The PM has resisted the pressure to make rapid Covid testing free for all, with a reason that stands out. But new research suggests he should rethink.

The Prime Minister this week fought a wave of pressure to make rapid antigenic testing (RAT) free for all Australians.

Despite a record wave of Covid cases sweeping the country, a change to recognize RATs as the preferred method of initial detection, overwhelmed PCR testing centers, price hikes and a reported shortage that leaves Australians looking for them everywhere, Scott Morrison remained firm on resistance to the appeals.

He made a slight concession this week when he announced – with the agreement of the national cabinet – that RATs would be free for more than 6 million Australians, while warning that heavy penalties would be imposed in the event of a rise in prices. price.

Its resistance to making them free for all appears to be influenced by economic reasons.

“We’re now at a stage in the pandemic where you can’t make everything free,” Morrison told Channel 7’s Sunrise program on Monday. “When someone tells you they want to do something for free, someone is always going to pay for it, and that will be you. “

The economic benefit of free testing

However, new analysis from Flinders University reveals that a decision to make testing free for everyone – much like the UK, Germany and Singapore have done – would be “very likely” to win. on the cost savings of not providing the tests.

Professor Jon Karnon, Professor Billie Bonevski and Associate Professor Hossein Afzali said the economic benefit of making them free would be that they would identify asymptomatic positive cases and thereby reduce the spread of Covid-19.

This, in turn, means fewer people are spending time in isolation and the economy is running more smoothly – not to mention the decreased burden on health care due to the reduced number of people falling ill.

“We have developed a model which estimates the cost-effectiveness of a government-funded rapid antigenic testing policy for all Australians,” they said in a joint statement. “We have found that a policy of government funded rapid antigen testing for all is very likely to pay off.”

The researchers said that even minor reductions in transmission rates due to increased early isolation would justify the additional costs associated with the policy.

How did they resolve this?

The researchers created a ‘decision tree’ model, which represents the test pathways for a hypothetical group of people without symptoms of Covid.

“We used it to estimate the number of people with Covid who self-isolate before developing symptoms,” they said. “It is essential that key people isolate themselves as soon as possible to reduce the risk of spreading to others. “

What did they find?

In the group where everyone had access to free rapid antigen tests, the model estimates that a free-for-all policy would successfully isolate an additional 464 people early, compared to a group in which 20% had bought their own rapid antigenic tests.

They said providing free rapid tests to 10,000 people would cost the government $ 100,000, but spending less on PCR tests (which cost around $ 150 each) cuts the additional costs to the government to around $ 52,000.

“But the net effect is preventing 464 more people from infecting more people, reducing the costs to the economy of new infections,” the researchers said. “The costs of isolating these people just after they developed symptoms would likely be much higher than the additional $ 52,000 spent on testing.”

Dividing the $ 52,000 by the 464 previous isolation cases gave researchers an estimate of the cost to the government per person previously isolated with Covid – $ 112.

“The less Covid there is in circulation, the less effective a policy of rapid antigenic testing free of charge for all,” they said. “But even with a low prevalence, it’s still very likely to pay off.

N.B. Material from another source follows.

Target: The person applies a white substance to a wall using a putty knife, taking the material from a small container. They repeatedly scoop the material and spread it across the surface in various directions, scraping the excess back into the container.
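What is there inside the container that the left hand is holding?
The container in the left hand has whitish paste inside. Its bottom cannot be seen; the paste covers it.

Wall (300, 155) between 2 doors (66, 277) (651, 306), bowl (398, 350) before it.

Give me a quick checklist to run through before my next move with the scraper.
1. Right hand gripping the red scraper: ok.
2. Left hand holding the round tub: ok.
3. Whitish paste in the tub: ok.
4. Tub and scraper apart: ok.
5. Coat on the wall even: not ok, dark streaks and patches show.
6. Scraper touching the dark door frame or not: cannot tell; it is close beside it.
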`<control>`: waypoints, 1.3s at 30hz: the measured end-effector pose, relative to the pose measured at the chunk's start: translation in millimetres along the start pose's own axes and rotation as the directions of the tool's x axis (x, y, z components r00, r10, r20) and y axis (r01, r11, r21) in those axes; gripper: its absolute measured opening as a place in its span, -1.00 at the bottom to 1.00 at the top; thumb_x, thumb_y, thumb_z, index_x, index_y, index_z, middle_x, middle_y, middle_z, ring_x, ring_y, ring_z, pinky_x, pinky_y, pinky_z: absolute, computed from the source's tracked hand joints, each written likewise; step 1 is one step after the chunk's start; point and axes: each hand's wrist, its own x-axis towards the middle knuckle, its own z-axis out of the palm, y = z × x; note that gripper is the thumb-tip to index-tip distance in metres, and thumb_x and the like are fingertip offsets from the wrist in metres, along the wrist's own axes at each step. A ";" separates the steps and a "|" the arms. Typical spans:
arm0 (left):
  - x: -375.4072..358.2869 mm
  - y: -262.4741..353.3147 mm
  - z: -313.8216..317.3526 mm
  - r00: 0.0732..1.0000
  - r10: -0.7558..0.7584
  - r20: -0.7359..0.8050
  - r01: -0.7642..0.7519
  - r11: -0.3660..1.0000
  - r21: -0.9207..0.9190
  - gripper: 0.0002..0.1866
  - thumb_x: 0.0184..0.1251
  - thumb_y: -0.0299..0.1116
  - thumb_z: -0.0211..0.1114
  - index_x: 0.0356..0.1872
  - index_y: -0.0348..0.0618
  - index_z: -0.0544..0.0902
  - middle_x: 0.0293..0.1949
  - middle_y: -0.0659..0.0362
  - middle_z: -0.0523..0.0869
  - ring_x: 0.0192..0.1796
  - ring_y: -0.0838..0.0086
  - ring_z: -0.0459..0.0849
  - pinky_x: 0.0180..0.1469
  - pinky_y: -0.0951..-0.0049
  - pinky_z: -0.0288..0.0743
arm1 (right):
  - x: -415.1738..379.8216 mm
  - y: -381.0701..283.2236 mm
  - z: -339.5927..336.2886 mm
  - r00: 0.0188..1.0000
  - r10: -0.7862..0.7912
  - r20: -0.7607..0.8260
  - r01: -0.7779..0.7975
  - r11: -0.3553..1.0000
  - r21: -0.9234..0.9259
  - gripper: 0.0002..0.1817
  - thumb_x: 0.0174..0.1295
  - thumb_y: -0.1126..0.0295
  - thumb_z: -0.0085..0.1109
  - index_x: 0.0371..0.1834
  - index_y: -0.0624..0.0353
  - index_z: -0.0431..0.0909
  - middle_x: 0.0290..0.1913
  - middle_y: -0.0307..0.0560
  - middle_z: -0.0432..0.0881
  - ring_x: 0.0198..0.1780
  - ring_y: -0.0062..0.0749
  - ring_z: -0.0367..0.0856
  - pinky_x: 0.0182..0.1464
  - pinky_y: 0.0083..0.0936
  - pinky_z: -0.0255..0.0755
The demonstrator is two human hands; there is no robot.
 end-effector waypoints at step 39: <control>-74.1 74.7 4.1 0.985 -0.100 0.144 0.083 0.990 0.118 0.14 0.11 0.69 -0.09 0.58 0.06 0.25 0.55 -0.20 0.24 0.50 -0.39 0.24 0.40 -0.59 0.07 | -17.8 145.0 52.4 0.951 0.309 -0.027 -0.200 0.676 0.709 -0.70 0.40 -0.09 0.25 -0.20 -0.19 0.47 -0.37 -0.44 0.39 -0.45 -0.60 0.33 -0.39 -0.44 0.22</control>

“Limiting the spread of Covid is important for a number of reasons, including avoiding short and long term health effects, reducing the burden on the healthcare system, and increasing the availability of essential workers.

“Easy and fair access to testing is the cornerstone of the public health response to Covid. It also makes economic sense.

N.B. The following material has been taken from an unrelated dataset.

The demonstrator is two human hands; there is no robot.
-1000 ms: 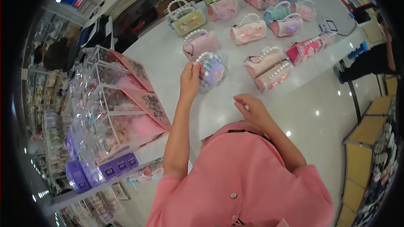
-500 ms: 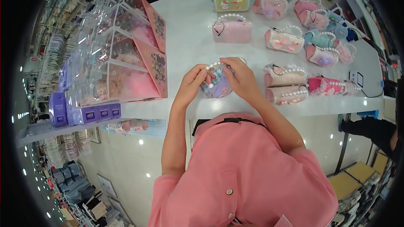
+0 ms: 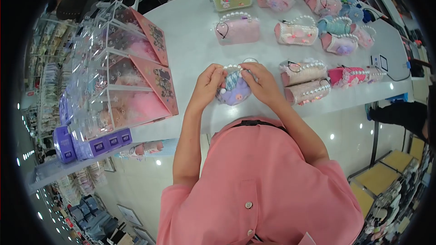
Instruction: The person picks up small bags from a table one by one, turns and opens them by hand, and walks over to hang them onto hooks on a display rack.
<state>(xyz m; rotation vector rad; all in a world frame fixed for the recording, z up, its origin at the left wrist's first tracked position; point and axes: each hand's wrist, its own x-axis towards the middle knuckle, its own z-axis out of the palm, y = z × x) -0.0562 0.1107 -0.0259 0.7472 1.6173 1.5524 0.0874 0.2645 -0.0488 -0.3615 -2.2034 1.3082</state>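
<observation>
Over the near edge of the white counter, a small handbag (image 3: 235, 94) with a purple plush figure and blue-and-white checked fabric is between my hands. Its pearl-bead handle (image 3: 232, 66) arches at the top. My left hand (image 3: 208, 86) pinches the left end of the handle, fingers curled. At the other end, my right hand (image 3: 262, 82) grips the bag with thumb and fingers closed by the beads. A round, clear-looking item (image 3: 250, 60) lies just behind my right fingers, partly hidden. Beyond stands a pink handbag (image 3: 237, 31) with a pearl handle and a black cord loop.
Several pearl-handled bags, such as a cream one (image 3: 296, 34) and a hot-pink one (image 3: 348, 77), stand across the white counter (image 3: 186, 41). Clear display boxes (image 3: 131, 86) with pink contents rise at left above purple boxes (image 3: 106, 142). A dark device with a cable (image 3: 384, 62) lies far right.
The view has shifted slightly. The handbag's plush front now shows more fully, and my fingers have settled at the two ends of the pearl handle.
</observation>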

The Labor Party is now advocating for the tests to be free.

Jim Chalmers, Shadow Treasurer, told news.com.au Australian workers and small businesses are paying the price for “Scott Morrison’s” incompetence and the absolute mess he made rapid testing. “

“It shows that mismanagement of the pandemic means mismanagement of the economy,” he said.

“You can draw a straight line between Scott Morrison’s failure to order enough rapid test kits and his refusal to make them available free through Medicare with labor shortages and reduced expenses.

“For two years now we have been warning the Morrison government not to be complacent, but time and time again they have let the Australians down.

“Rapid testing makes good business sense and if Scott Morrison had done his job and ordered enough, businesses and workers would be better protected and in a much better position.”